🔍 scRNA-seq clarifies targeted therapy resistance
🔍 scRNA-seq clarifies targeted therapy resistance
A review of scRNA-seq in lung cancer highlights how single-cell profiling can uncover clonal architecture, immune microenvironment remodeling, and mechanisms of resistance to targeted therapy and immune-checkpoint blockade, while a ClinicalTrials.gov survey identified ~380 ongoing or completed studies using scRNA-seq as a correlative or pharmacodynamic endpoint. The paper argues that pairing scRNA-seq with machine-learning methods can speed biomarker discovery, improve risk stratification, and support patient-specific therapeutic predictions.
Why It Matters To Your Practice
scRNA-seq offers cell-level resolution that bulk assays miss, helping explain why patients with the same malignant neoplasm can respond differently to the same therapy.
In lung cancer, it has exposed subclonal diversity and evolving tumor-immune interactions that can drive treatment failure.
The growing use of scRNA-seq in trials suggests clinicians will increasingly encounter these data in translational reports and biomarker-driven studies.
Clinical Implications
scRNA-seq may help identify resistant cell populations before radiographic progression is evident.
It can refine selection of targeted agents or immunotherapy by revealing pathway activation, immune exclusion, or neoantigen-specific T-cell dynamics.
For trial enrollment, scRNA-seq-based endpoints may become more relevant when assessing pharmacodynamic response or resistance mechanisms.
Insights
The review summarizes the field from technical setup and platform evolution to computational pipelines needed for reliable interpretation.

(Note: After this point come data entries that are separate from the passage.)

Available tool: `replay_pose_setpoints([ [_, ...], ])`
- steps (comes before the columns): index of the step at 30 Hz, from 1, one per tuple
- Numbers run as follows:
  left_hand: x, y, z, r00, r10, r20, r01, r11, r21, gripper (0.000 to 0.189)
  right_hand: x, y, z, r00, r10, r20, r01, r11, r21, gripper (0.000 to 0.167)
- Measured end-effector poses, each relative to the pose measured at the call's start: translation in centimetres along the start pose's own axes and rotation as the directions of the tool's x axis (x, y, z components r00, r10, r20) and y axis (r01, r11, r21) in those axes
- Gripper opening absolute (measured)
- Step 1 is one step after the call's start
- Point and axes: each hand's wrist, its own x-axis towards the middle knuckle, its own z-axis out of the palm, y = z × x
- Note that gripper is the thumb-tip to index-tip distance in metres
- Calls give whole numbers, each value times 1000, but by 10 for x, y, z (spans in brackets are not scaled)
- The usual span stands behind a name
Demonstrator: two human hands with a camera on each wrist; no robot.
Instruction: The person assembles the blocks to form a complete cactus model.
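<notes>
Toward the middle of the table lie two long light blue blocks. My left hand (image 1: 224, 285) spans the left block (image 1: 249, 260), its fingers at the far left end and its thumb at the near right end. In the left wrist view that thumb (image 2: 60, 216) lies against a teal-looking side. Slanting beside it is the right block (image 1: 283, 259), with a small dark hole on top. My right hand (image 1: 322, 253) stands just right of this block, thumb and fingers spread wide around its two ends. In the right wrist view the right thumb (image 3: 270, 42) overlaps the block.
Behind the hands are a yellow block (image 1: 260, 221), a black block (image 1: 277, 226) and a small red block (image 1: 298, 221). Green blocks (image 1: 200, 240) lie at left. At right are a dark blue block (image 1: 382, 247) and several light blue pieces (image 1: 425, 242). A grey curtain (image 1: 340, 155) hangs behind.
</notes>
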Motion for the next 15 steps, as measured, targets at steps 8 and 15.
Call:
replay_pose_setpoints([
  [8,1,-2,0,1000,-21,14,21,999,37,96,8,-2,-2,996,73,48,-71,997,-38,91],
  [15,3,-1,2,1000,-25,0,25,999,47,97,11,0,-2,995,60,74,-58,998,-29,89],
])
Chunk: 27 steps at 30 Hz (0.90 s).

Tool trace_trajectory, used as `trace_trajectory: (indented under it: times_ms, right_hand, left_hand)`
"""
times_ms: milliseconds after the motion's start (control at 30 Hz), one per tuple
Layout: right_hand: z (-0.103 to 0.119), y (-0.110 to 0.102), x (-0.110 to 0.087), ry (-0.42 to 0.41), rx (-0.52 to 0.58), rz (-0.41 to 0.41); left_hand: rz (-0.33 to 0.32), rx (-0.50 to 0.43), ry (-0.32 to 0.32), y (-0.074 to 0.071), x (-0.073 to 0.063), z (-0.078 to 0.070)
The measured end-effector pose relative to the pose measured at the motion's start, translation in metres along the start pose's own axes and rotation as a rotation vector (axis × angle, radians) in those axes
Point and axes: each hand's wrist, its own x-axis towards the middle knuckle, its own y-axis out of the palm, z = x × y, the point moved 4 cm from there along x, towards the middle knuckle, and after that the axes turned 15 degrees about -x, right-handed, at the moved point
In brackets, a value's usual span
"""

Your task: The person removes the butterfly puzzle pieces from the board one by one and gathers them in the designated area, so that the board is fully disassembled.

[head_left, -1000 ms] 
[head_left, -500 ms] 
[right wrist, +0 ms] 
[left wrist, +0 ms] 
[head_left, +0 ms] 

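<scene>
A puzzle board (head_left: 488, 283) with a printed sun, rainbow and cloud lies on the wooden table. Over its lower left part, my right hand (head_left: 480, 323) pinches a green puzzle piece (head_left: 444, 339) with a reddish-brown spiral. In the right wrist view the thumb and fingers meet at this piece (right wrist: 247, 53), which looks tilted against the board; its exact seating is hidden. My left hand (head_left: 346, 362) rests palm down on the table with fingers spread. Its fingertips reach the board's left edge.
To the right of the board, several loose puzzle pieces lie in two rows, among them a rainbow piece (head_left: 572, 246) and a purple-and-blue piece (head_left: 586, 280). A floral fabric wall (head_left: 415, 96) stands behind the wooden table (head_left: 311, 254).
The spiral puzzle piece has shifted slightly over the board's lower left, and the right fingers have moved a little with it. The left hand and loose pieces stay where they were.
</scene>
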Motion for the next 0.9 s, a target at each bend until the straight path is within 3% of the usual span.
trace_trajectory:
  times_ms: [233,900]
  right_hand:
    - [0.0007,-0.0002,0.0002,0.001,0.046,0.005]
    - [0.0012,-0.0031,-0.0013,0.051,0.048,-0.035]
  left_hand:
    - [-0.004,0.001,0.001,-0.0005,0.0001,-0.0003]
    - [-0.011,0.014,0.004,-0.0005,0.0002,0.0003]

Machine-learning tools, including deep-learning classifiers and graph-based models, are being used to extract clinically useful patterns from high-dimensional single-cell data.
Important barriers remain: cost, scalability, standardization, and the need for rigorous validation before routine clinical adoption.
The Bottom Line
scRNA-seq is moving from a research tool toward a practical precision-oncology readout, especially in lung cancer.
For clinicians, its near-term value is likely to be clearest in trials and referral-center workflows focused on resistance, biomarker discovery, and treatment personalization.